■ **Task objective**: Reproduce exactly the opening lines of the listing, stopping after the line that contains "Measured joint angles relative" and including it.
***** Data below
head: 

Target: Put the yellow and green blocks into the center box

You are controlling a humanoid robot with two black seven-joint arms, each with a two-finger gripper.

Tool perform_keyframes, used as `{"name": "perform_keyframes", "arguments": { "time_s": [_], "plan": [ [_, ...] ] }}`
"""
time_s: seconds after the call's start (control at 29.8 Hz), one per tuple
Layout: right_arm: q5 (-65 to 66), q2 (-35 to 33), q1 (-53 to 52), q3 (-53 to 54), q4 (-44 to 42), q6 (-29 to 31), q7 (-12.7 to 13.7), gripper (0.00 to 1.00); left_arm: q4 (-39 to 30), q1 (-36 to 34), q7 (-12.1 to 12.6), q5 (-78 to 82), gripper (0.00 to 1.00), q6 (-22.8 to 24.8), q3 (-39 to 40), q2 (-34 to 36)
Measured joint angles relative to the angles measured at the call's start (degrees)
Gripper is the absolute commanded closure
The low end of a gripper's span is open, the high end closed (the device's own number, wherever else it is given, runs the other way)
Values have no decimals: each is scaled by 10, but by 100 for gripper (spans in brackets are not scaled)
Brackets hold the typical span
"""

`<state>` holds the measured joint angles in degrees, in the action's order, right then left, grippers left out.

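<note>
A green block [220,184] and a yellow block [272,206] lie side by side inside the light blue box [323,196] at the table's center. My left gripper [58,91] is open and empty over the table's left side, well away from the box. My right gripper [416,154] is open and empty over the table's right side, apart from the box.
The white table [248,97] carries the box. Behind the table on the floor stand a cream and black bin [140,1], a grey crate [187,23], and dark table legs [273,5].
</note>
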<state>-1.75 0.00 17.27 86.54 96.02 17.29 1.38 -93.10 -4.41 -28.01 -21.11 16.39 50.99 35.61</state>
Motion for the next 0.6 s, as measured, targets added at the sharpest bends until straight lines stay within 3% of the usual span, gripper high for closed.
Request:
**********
■ **Answer to this problem**:
head: 

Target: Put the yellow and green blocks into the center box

You are controlling a humanoid robot with two black seven-joint arms, each with a two-finger gripper.

Tool perform_keyframes, used as `{"name": "perform_keyframes", "arguments": { "time_s": [_], "plan": [ [_, ...] ] }}`
"""
time_s: seconds after the call's start (control at 29.8 Hz), one per tuple
Layout: right_arm: q5 (-65 to 66), q2 (-35 to 33), q1 (-53 to 52), q3 (-53 to 54), q4 (-44 to 42), q6 (-29 to 31), q7 (-12.7 to 13.7), gripper (0.00 to 1.00); left_arm: q4 (-39 to 30), q1 (-36 to 34), q7 (-12.1 to 12.6), q5 (-78 to 82), gripper (0.00 to 1.00), q6 (-22.8 to 24.8), q3 (-39 to 40), q2 (-34 to 36)
Measured joint angles relative to the angles measured at the call's start (degrees)

Now the output is complete.